• **Brief**:
What you hand back must match the records word for word, with no pictures.

• **Recorded data**:
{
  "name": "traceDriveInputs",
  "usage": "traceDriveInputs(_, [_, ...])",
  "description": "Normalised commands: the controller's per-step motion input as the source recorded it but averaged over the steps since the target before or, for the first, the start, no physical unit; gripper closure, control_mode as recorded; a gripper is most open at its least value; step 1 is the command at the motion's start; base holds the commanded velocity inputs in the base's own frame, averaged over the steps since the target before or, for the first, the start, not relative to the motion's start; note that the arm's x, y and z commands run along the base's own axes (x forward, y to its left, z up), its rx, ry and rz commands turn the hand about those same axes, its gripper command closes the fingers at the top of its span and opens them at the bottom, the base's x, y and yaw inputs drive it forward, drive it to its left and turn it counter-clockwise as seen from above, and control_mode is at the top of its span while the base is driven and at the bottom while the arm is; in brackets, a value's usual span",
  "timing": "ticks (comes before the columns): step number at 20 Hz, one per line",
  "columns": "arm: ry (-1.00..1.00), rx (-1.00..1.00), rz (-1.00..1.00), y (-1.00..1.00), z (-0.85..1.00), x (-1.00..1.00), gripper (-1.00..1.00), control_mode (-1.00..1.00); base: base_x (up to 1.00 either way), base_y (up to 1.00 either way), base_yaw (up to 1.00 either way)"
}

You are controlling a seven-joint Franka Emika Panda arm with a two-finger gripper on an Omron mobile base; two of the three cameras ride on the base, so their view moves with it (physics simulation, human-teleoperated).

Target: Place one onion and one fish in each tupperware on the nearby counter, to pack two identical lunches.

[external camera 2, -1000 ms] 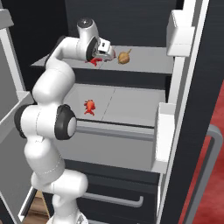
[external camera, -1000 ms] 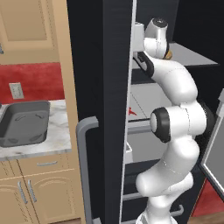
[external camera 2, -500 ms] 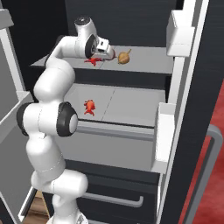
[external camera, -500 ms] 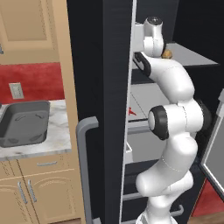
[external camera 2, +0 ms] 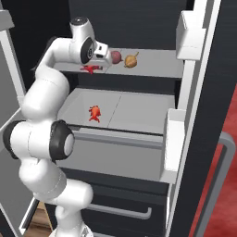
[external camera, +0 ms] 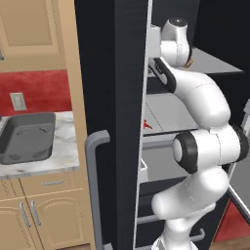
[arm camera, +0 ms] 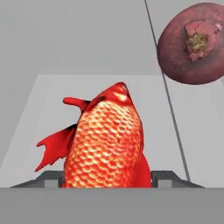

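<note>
The bright red-orange scaly fish (arm camera: 105, 140) lies on the grey upper fridge shelf (external camera 2: 152, 62), its body between the tips of the claw (arm camera: 105, 177), which looks closed on its flanks. It should be light, stiff and slick, so mid-body is the best hold. The purplish-red round onion (arm camera: 194, 43) sits at two o'clock, the yellow-brown onion (external camera 2: 131, 60) beyond. The dark grey rectangular tupperware (external camera: 27, 136) waits on the marble table (external camera: 63, 146).

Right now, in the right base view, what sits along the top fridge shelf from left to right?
Red-orange fish under the pincer → purplish-red onion → yellow-brown onion.
</note>
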Motion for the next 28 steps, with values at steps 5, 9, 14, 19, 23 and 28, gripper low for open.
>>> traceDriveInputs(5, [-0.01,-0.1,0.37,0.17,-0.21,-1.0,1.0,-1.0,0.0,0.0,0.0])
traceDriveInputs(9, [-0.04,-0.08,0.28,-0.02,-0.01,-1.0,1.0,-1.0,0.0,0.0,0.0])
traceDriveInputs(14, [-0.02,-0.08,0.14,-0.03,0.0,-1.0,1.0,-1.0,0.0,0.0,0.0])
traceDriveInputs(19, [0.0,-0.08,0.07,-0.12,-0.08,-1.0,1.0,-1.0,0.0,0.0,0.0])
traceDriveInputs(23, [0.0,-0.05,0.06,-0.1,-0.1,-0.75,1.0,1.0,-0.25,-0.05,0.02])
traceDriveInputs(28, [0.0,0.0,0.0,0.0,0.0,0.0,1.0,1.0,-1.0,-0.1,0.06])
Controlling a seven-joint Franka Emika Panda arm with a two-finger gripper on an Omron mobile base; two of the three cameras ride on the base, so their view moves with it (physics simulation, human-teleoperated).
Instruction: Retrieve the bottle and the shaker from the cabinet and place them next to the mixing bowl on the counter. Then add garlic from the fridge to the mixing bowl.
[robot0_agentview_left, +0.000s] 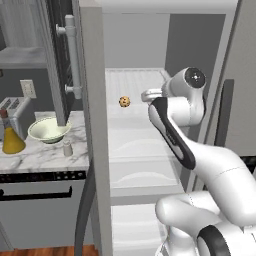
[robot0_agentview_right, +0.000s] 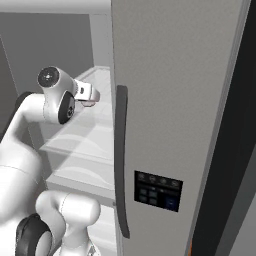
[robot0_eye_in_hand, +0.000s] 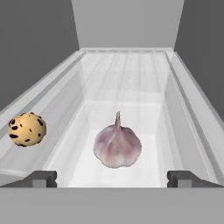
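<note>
Dark fingertips stand far apart at the bottom of the hand view — the jaws (robot0_eye_in_hand: 112, 178) are wide open and hold nothing. Between them and just ahead lies the garlic (robot0_eye_in_hand: 117, 146), stem up, on a white shelf (robot0_eye_in_hand: 127, 83) inside the fridge (robot0_agentview_left: 95, 125). Left of it sits a speckled cookie (robot0_eye_in_hand: 26, 129). Out on the desk (robot0_agentview_left: 42, 155) — the mixing bowl (robot0_agentview_left: 48, 130), with the bottle (robot0_agentview_left: 12, 137) and shaker (robot0_agentview_left: 67, 148) nearby.

Shelf ahead: bare white fridge shelf (robot0_eye_in_hand: 127, 83) runs open behind the garlic (robot0_eye_in_hand: 117, 146).
Left side: cookie (robot0_eye_in_hand: 26, 129) sits well apart from the garlic.
Sides: shelf walls narrow the lane.
</note>
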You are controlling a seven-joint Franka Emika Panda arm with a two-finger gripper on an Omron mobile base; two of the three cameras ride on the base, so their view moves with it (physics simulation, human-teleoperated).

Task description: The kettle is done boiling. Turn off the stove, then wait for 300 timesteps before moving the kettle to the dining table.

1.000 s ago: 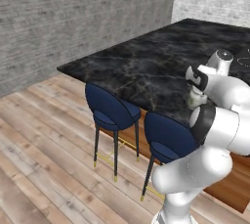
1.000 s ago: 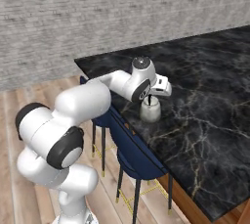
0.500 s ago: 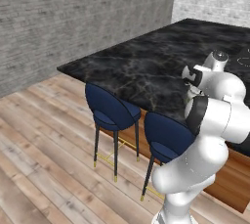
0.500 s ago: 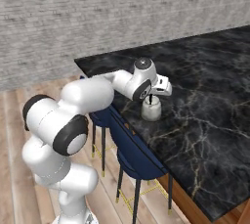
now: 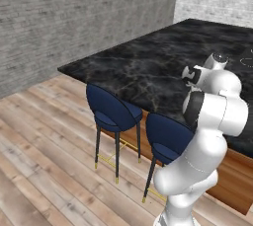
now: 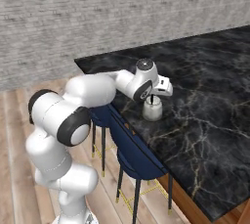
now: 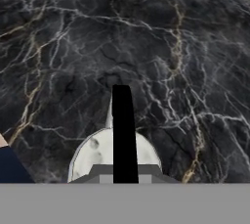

• **Written response**:
{
  "name": "traceDriveInputs",
  "usage": "traceDriveInputs(_, [_, ...])",
  "description": "Normalised commands: the controller's per-step motion input as the source recorded it but averaged over the steps since the target before or, for the first, the start, no physical unit; gripper closure, control_mode as recorded; a gripper is most open at its least value; step 1 is the command at the motion's start; base holds the commanded velocity inputs in the base's own frame, averaged over the steps since the target before or, for the first, the start, not relative to the motion's start; note that the arm's x, y and z commands run along the base's own axes (x forward, y to its left, z up), its rx, ry and rz commands turn the hand about those same axes, its gripper command closes the fingers at the top of its span and opens them at the bottom, the base's x, y and yaw inputs drive it forward, drive it to its left and turn it counter-clockwise as seen from above, and control_mode is at the top of its span while the base is driven and at the bottom while the arm is; in brackets, a value's usual span",
  "timing": "ticks (comes before the columns): step number at 20 Hz, one per line",
  "columns": "arm: ry (-1.00..1.00), rx (-1.00..1.00), rz (-1.00..1.00), y (-1.00..1.00), z (-0.85..1.00), x (-1.00..1.00), gripper (-1.00..1.00), control_mode (-1.00..1.00); base: base_x (up to 1.00 either way), base_y (up to 1.00 either way), base_yaw (up to 1.00 either way)"
}

You are controlling a seven-joint Franka Emika Panda arm with a two-finger gripper on an Omron mobile base; two of the three cameras ride on the base, so their view moves with it (physics simulation, human-teleoperated).

Target: Place one onion and one fish in each tupperware on the nearby counter, to pack two identical lunches.

[external camera 2, -1000 ms] 
[external camera, -1000 ms] 
[external camera 2, -500 ms] 
[external camera, -500 ms] 
[external camera 2, +0 ms] 
[external camera, +0 ms] 
[arm camera, +0 ms] 

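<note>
The bright red-orange scaly fish (arm camera: 105, 140) lies on the grey upper fridge shelf (external camera 2: 152, 62), its body between the tips of the claw (arm camera: 105, 177), which looks closed on its flanks. It should be light, stiff and slick, so mid-body is the best hold. The purplish-red round onion (arm camera: 194, 43) sits at two o'clock, the yellow-brown onion (external camera 2: 131, 60) beyond. The dark grey rectangular tupperware (external camera: 27, 136) waits on the marble table (external camera: 63, 146).

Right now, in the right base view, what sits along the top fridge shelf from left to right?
Red-orange fish under the pincer → purplish-red onion → yellow-brown onion.
</note>
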Motion for the next 28 steps, with values at steps 5, 9, 14, 19, 23 and 28, gripper low for open.
>>> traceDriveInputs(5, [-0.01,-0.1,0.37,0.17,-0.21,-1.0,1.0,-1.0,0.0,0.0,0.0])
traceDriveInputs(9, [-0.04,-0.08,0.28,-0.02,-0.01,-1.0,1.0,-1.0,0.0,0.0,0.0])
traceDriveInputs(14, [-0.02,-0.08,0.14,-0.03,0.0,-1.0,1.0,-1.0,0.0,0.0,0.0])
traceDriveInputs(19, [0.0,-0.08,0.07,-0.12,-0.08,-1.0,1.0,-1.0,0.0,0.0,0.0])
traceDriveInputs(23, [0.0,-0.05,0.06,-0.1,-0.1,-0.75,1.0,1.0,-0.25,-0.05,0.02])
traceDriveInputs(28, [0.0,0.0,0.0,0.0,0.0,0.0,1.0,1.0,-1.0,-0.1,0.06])
Controlling a seven-joint Franka Emika Panda arm with a two-finger gripper on an Omron mobile base; two of the three cameras ride on the base, so their view moves with it (physics simulation, human-teleoperated).
Instruction: Retrieve the bottle and the shaker from the cabinet and place them next to the mixing bowl on the counter. Then add garlic from the fridge to the mixing bowl.
[robot0_agentview_left, +0.000s] 
[robot0_agentview_right, +0.000s] 
[robot0_eye_in_hand, +0.000s] 
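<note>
Dark fingertips stand far apart at the bottom of the hand view — the jaws (robot0_eye_in_hand: 112, 178) are wide open and hold nothing. Between them and just ahead lies the garlic (robot0_eye_in_hand: 117, 146), stem up, on a white shelf (robot0_eye_in_hand: 127, 83) inside the fridge (robot0_agentview_left: 95, 125). Left of it sits a speckled cookie (robot0_eye_in_hand: 26, 129). Out on the desk (robot0_agentview_left: 42, 155) — the mixing bowl (robot0_agentview_left: 48, 130), with the bottle (robot0_agentview_left: 12, 137) and shaker (robot0_agentview_left: 67, 148) nearby.

Shelf ahead: bare white fridge shelf (robot0_eye_in_hand: 127, 83) runs open behind the garlic (robot0_eye_in_hand: 117, 146).
Left side: cookie (robot0_eye_in_hand: 26, 129) sits well apart from the garlic.
Sides: shelf walls narrow the lane.
</note>
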You are controlling a seven-joint Franka Emika Panda arm with a two-finger gripper on an Omron mobile base; two of the three cameras ride on the base, so their view moves with it (physics simulation, human-teleoperated).

Task description: The kettle is done boiling. Turn off the stove, then wait for 300 timesteps before moving the kettle to the dining table.

1.000 s ago: 
1.000 s ago: 
0.500 s ago: 
0.500 s ago: 
now: 
now: 
now: 

The exercise is done, and nothing more is needed.